My office, in the certification of ballot titles and popular names, does not concern itself with the merits, philosophy, or ideology of proposed measures. I have no constitutional role in the shaping or drafting of such measures. My statutory mandate is embodied only in A.C.A. § 7-9-107 and my duty is to the electorate. I am not your counsel in this matter and cannot advise you as to the substance of your proposal.

At the same time, however, the Arkansas Supreme Court, through its decisions, has placed a practical duty on the Attorney General, in exercising his statutory duty, to include language in a ballot title about the effects of a proposed measure on current law. See, e.g., Finnv. McCuen, 303 Ark. 418, 793 S.W.2d 34 (1990). Furthermore, the Court has recently confirmed that a proposed amendment cannot be approved if "[t]he text of the proposed amendment itself contribute[s] to the confusion and disconnect between the language in the popular name and the ballot title and the language in the proposed measure." Roberts v. Priest, Case No. 00-485 (July 7, 2000). The Court concluded: "[i]nternal inconsistencies would inevitably lead to confusion in drafting a popular name and ballot title and to confusion in the ballot title itself." Id. Where the effects of a proposed measure on current law are unclear or ambiguous, it is impossible for me to perform my statutory duty to the satisfaction of the Arkansas Supreme Court without clarification of the ambiguities.

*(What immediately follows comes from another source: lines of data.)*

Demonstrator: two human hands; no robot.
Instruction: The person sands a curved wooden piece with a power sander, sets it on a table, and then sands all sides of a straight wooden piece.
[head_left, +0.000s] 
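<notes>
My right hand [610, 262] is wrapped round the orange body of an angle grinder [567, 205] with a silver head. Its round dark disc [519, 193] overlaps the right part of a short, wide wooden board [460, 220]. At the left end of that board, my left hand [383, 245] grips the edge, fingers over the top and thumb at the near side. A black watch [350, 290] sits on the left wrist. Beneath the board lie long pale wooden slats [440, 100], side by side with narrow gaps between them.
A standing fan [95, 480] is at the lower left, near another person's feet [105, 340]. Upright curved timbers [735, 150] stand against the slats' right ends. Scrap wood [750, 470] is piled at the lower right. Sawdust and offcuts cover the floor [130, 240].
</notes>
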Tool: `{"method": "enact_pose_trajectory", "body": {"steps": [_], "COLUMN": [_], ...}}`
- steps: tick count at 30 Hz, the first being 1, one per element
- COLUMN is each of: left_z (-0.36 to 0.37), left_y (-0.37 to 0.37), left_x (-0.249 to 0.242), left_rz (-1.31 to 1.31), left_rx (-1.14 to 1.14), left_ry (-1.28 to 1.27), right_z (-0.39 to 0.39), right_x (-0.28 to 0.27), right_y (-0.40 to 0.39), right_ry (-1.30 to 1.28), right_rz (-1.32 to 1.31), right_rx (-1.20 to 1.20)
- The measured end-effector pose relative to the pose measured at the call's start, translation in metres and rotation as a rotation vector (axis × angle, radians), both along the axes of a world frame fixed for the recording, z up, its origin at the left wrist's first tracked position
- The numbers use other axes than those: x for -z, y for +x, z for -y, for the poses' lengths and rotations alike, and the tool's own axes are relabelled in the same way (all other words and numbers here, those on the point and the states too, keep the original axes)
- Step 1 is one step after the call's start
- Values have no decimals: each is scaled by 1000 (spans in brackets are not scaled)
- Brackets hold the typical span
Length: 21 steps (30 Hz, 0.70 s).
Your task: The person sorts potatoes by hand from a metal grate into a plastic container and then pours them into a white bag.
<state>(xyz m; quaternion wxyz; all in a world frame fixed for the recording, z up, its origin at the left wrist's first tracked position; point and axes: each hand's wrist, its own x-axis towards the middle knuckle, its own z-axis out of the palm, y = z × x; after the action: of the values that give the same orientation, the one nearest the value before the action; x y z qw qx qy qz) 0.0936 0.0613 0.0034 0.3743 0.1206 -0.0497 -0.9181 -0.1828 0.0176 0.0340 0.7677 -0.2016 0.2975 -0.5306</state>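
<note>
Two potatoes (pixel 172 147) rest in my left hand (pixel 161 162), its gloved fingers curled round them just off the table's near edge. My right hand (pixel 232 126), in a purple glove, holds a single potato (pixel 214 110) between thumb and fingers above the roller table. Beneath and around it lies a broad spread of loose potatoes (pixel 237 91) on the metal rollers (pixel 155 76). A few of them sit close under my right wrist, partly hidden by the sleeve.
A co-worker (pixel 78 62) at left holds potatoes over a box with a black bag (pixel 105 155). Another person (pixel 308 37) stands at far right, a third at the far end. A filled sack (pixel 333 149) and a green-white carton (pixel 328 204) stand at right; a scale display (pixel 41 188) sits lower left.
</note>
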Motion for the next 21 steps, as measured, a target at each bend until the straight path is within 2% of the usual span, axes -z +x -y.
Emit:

My statutory duty, under these circumstances, is to reject your proposed ballot title, stating my reasons therefor, and to instruct you to "redesign" the proposed measure and ballot title. See A.C.A. §7-9-107(c). You may, after clarification of the matter discussed above, resubmit your proposed amendment, along with a proposed popular name and ballot title, at your convenience. I anticipate, as noted above, that some changes or additions to your submitted ballot title may be necessary. I will be pleased to perform my statutory duties in this regard in a timely manner after resubmission.